— PROBLEM STATEMENT —
The records that follow are to be copied word for word. Pictures should be omitted.

START EXTRACTED INFORMATION

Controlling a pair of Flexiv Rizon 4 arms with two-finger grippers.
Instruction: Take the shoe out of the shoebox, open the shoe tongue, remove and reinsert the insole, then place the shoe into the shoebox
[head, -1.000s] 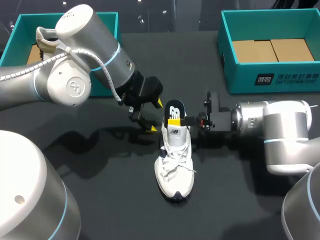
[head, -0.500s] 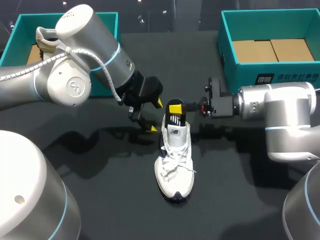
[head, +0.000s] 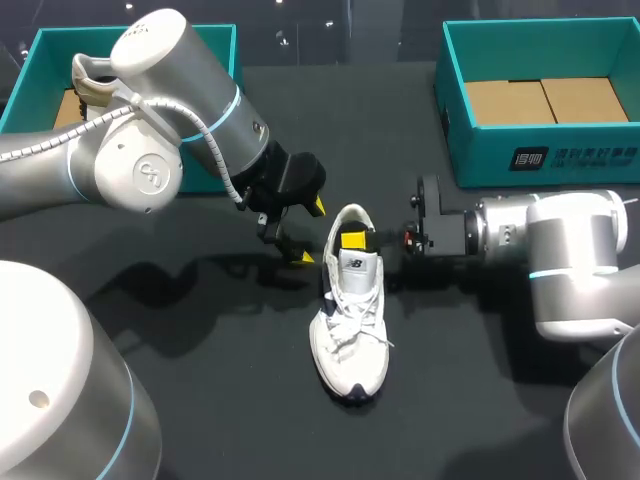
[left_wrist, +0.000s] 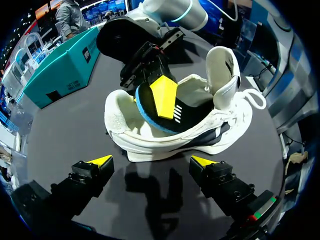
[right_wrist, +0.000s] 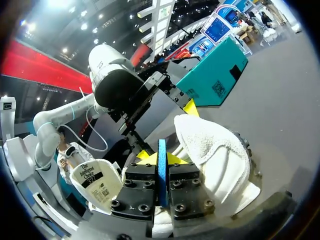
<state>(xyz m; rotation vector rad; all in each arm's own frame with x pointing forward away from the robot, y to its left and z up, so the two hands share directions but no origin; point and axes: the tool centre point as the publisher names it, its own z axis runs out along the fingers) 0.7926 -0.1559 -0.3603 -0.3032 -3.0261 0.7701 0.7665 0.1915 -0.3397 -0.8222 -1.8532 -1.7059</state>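
The white mesh shoe (head: 350, 310) sits on its sole on the matte black table (head: 230, 400) between the two arms, toe toward the robot, laces loose, padded heel collar gaping. Up out of that opening pokes the insole (left_wrist: 147, 115): thin, flat, blue-edged, black on top. The right gripper (right_wrist: 161, 156) is clamped on it, yellow tips pressed to both faces. The left gripper (left_wrist: 150, 162) hangs just beside the heel, fingers wide apart, touching nothing. At the far right, a teal cardboard shoebox (head: 540, 155) shows brown card panels on its floor. The far-left teal box (head: 50, 50) holds a pale beige thing, half hidden by the left arm.
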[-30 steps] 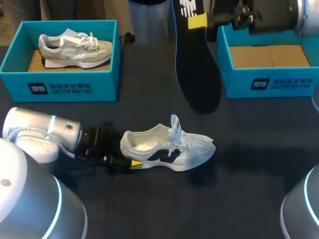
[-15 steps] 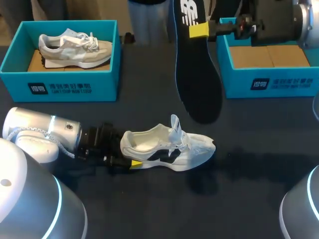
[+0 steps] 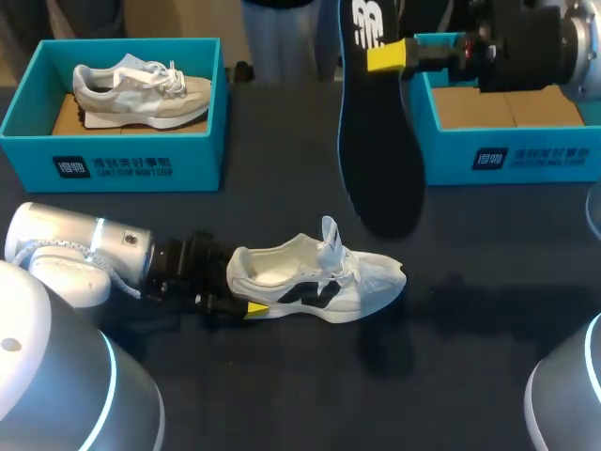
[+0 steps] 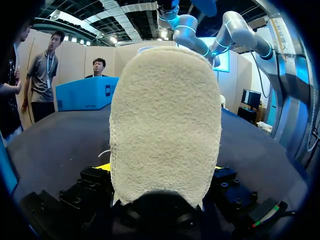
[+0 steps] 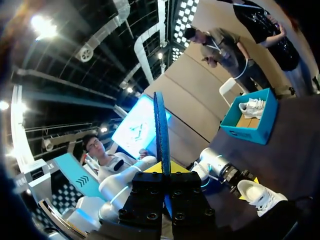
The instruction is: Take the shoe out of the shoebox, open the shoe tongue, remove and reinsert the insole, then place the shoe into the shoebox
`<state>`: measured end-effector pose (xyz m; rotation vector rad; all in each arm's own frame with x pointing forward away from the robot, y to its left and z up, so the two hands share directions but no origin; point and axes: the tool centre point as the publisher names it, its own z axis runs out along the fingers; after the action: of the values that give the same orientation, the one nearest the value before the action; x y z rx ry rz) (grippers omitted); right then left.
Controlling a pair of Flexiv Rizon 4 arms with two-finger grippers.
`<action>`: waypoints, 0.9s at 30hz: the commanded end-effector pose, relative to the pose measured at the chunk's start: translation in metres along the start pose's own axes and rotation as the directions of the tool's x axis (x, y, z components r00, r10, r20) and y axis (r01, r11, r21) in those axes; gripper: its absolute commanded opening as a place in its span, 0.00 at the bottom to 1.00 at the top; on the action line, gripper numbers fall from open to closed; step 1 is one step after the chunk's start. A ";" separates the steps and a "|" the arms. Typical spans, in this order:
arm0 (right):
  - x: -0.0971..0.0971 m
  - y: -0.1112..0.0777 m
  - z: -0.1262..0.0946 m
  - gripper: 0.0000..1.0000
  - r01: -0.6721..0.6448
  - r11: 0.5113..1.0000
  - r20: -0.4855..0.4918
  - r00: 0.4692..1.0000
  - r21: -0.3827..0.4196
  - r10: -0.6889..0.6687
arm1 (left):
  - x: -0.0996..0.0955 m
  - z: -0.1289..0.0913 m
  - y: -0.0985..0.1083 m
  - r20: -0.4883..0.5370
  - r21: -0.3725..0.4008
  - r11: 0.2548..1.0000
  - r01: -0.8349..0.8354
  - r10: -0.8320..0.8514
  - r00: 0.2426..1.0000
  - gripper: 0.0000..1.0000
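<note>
Two open shoeboxes stand at the far side of the dark cloth-covered desk [image 3: 282, 395], well apart. The left teal shoebox [image 3: 113, 162] holds a grey suede sneaker [image 3: 141, 89] lying on its side, and the right teal shoebox [image 3: 507, 155] shows only its brown card floor. Between them and nearer the robot, the white sneaker with a black side mark [image 3: 315, 272] sits upright on the desk, toe toward the right, its tongue pulled up and its inside bare. The left end effector [image 3: 246, 291] lies low on the desk and pinches the white sneaker at the heel. One yellow tip shows on the near side, and in the left wrist view the pale heel [image 4: 165, 130] fills the space between the fingers and blocks nearly everything ahead.

The right end effector [image 3: 383, 56] is up in the air by the right teal shoebox's left wall, pressed onto the upper end of the long black insole [image 3: 380, 160]. The black insole hangs down clear of the desk and stands edge-on between the fingers in the right wrist view [image 5: 161, 135]. From the head view it hides part of that box's corner.

Compared with a second ago, the right end effector and black insole have drifted slightly rightward and farther off, while the white sneaker and left arm are unmoved
</note>
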<state>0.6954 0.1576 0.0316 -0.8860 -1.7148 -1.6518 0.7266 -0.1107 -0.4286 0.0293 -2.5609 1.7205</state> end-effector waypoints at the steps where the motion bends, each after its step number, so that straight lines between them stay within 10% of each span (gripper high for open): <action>1: 0.007 -0.010 0.003 0.00 -0.009 1.000 0.012 1.000 -0.003 0.009 | 0.000 0.006 0.003 -0.001 -0.004 1.000 0.001 -0.001 1.000 0.00; 27: 0.027 -0.041 0.023 0.00 -0.015 1.000 0.031 0.999 -0.002 0.015 | 0.000 0.006 0.003 -0.001 -0.004 1.000 0.001 -0.001 1.000 0.00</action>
<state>0.6519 0.1809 0.0295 -0.9266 -1.7275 -1.6235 0.7267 -0.1106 -0.4287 0.0294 -2.5610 1.7205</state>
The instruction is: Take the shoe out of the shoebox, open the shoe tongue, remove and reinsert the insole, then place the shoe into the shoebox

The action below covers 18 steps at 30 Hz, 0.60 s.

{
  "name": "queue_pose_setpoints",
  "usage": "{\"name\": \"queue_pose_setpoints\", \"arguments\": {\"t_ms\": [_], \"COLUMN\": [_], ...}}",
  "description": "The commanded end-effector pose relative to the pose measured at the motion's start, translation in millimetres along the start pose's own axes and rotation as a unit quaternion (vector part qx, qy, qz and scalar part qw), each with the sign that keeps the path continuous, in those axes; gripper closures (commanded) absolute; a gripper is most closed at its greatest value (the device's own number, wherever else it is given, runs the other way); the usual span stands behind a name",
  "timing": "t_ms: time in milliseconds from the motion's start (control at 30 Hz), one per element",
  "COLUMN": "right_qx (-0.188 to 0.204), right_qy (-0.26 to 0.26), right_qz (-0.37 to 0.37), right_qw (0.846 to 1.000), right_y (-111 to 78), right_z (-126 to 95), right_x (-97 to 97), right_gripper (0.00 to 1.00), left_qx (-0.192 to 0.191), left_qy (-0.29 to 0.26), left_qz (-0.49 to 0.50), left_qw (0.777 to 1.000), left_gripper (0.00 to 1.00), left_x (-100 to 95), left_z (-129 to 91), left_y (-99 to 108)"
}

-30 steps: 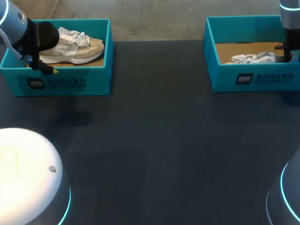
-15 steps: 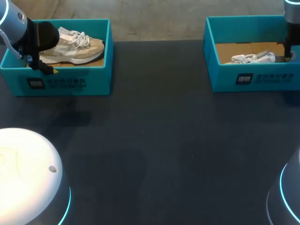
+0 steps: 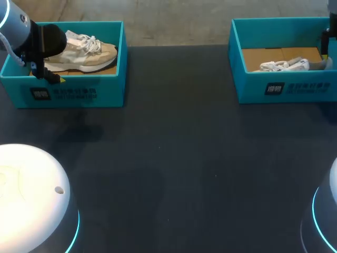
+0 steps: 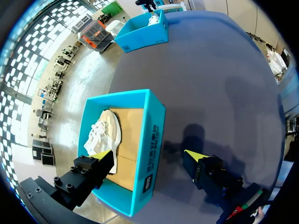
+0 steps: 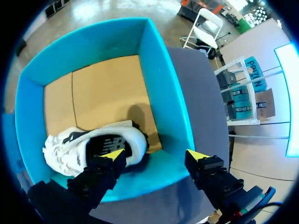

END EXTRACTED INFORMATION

— ANSWER SPACE —
Controlling a pair of Flexiv Rizon 4 arms with two-finger grippers.
Instruction: Take the shoe out of the shoebox, open the shoe tongue, remove and reinsert the insole, then place the shoe into the shoebox
[head, -1.000s] 
[head, -0.500s] 
[head, +0.000s] 
[left_wrist, +0.000s] 
[right_wrist, +0.000s] 
<state>(xyz m; rotation vector rad; all in each arm's own frame with x pointing forward away from the robot, y to its left and z up, so the two hands share directions but no origin; point and axes: the tool centre point as the publisher names it, its own z axis runs out along the fingers) 0.7926 -0.1559 -0.3603 -0.3032 -3.0261 0.7701 0.7665 0.1915 -0.3397 -0.8222 -1.8532 -1.7059</state>
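The white mesh shoe (head: 350, 310) sits on its sole on the matte black table (head: 230, 400) between the two arms, toe toward the robot, laces loose, padded heel collar gaping. Up out of that opening pokes the insole (left_wrist: 147, 115): thin, flat, blue-edged, black on top. The right gripper (right_wrist: 161, 156) is clamped on it, yellow tips pressed to both faces. The left gripper (left_wrist: 150, 162) hangs just beside the heel, fingers wide apart, touching nothing. At the far right, a teal cardboard shoebox (head: 540, 155) shows brown card panels on its floor. The far-left teal box (head: 50, 50) holds a pale beige thing, half hidden by the left arm.
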[-30 steps] 
[-15 steps] 
[+0 steps] 
[+0 steps] 
[+0 steps] 
The instruction is: Take the shoe out of the shoebox, open the shoe tongue, remove and reinsert the insole, then place the shoe into the shoebox
`<state>`: measured end-effector pose (xyz m; rotation vector rad; all in each arm's own frame with x pointing forward away from the robot, y to its left and z up, so the two hands share directions but no origin; point and axes: the tool centre point as the publisher names it, its own z axis runs out along the fingers; after the action: of the values that give the same orientation, the one nearest the value before the action; x y z rx ry rz) (grippers omitted); right then left.
Controlling a pair of Flexiv Rizon 4 arms with two-finger grippers.
`<action>`: waypoints, 0.9s at 30hz: the commanded end-effector pose, relative to the pose measured at the chunk's start: translation in metres along the start pose's own axes and rotation as the directions of the tool's x axis (x, y, z components r00, r10, r20) and y axis (r01, r11, r21) in those axes; gripper: its absolute commanded opening as a place in its span, 0.00 at the bottom to 1.00 at the top; on the action line, gripper numbers fall from open to closed; step 1 is one step after the chunk's start. A ";" separates the steps and a "|" the arms. Typical spans, in this order:
arm0 (right):
  - x: -0.0971..0.0971 m
  - y: -0.1112..0.0777 m
  - z: -0.1262..0.0946 m
  - gripper: 0.0000..1.0000
  - r01: -0.6721..0.6448
  - r11: 0.5113..1.0000
  - r20: -0.4855..0.4918
  - r00: 0.4692..1.0000
  - r21: -0.3827..0.4196
  - r10: -0.6889..0.6687
arm1 (left):
  - x: -0.0996..0.0955 m
  - z: -0.1289..0.0913 m
  - y: -0.0985..0.1083 m
  - r20: -0.4883..0.5370
  - r21: -0.3725..0.4008
  - r11: 0.2548..1.0000
  - r01: -0.8349..0.8354
  - r10: -0.8320..0.8514
  - r00: 0.2426..1.0000
  - gripper: 0.0000..1.0000
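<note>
Two open shoeboxes stand at the far side of the dark cloth-covered desk [image 3: 282, 395], well apart. The left teal shoebox [image 3: 113, 162] holds a grey suede sneaker [image 3: 141, 89] lying on its side, and the right teal shoebox [image 3: 507, 155] shows only its brown card floor. Between them and nearer the robot, the white sneaker with a black side mark [image 3: 315, 272] sits upright on the desk, toe toward the right, its tongue pulled up and its inside bare. The left end effector [image 3: 246, 291] lies low on the desk and pinches the white sneaker at the heel. One yellow tip shows on the near side, and in the left wrist view the pale heel [image 4: 165, 130] fills the space between the fingers and blocks nearly everything ahead.

The right end effector [image 3: 383, 56] is up in the air by the right teal shoebox's left wall, pressed onto the upper end of the long black insole [image 3: 380, 160]. The black insole hangs down clear of the desk and stands edge-on between the fingers in the right wrist view [image 5: 161, 135]. From the head view it hides part of that box's corner.

Compared with a second ago, the right end effector and black insole have drifted slightly rightward and farther off, while the white sneaker and left arm are unmoved
</note>
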<state>0.6954 0.1576 0.0316 -0.8860 -1.7148 -1.6518 0.7266 -0.1107 -0.4286 0.0293 -2.5609 1.7205</state> end-effector waypoints at the steps where the motion bends, each after its step number, so that straight lines between them stay within 10% of each span (gripper high for open): <action>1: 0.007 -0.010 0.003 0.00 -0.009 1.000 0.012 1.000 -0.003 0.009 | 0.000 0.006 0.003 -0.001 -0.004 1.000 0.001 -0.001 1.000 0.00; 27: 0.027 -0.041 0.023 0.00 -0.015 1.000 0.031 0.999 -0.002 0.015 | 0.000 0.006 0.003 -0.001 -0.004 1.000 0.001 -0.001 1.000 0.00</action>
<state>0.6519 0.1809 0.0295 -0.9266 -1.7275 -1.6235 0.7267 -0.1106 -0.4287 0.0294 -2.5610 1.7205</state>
The instruction is: Take the shoe out of the shoebox, open the shoe tongue, remove and reinsert the insole, then place the shoe into the shoebox

The action below covers 18 steps at 30 Hz, 0.60 s.

{
  "name": "queue_pose_setpoints",
  "usage": "{\"name\": \"queue_pose_setpoints\", \"arguments\": {\"t_ms\": [_], \"COLUMN\": [_], ...}}",
  "description": "The commanded end-effector pose relative to the pose measured at the motion's start, translation in millimetres along the start pose's own axes and rotation as a unit quaternion (vector part qx, qy, qz and scalar part qw), each with the sign that keeps the path continuous, in those axes; gripper closures (commanded) absolute; a gripper is most closed at its greatest value (the device's own number, wherever else it is given, runs the other way); the usual span stands behind a name",
  "timing": "t_ms: time in milliseconds from the motion's start (control at 30 Hz), one per element",
  "COLUMN": "right_qx (-0.188 to 0.204), right_qy (-0.26 to 0.26), right_qz (-0.37 to 0.37), right_qw (0.846 to 1.000), right_y (-111 to 78), right_z (-126 to 95), right_x (-97 to 97), right_gripper (0.00 to 1.00), left_qx (-0.192 to 0.191), left_qy (-0.29 to 0.26), left_qz (-0.49 to 0.50), left_qw (0.777 to 1.000), left_gripper (0.00 to 1.00), left_x (-100 to 95), left_z (-129 to 91), left_y (-99 to 108)"
}

-30 steps: 
-15 steps: 
+0 steps: 
+0 steps: 
+0 steps: 

This exercise requires no further work.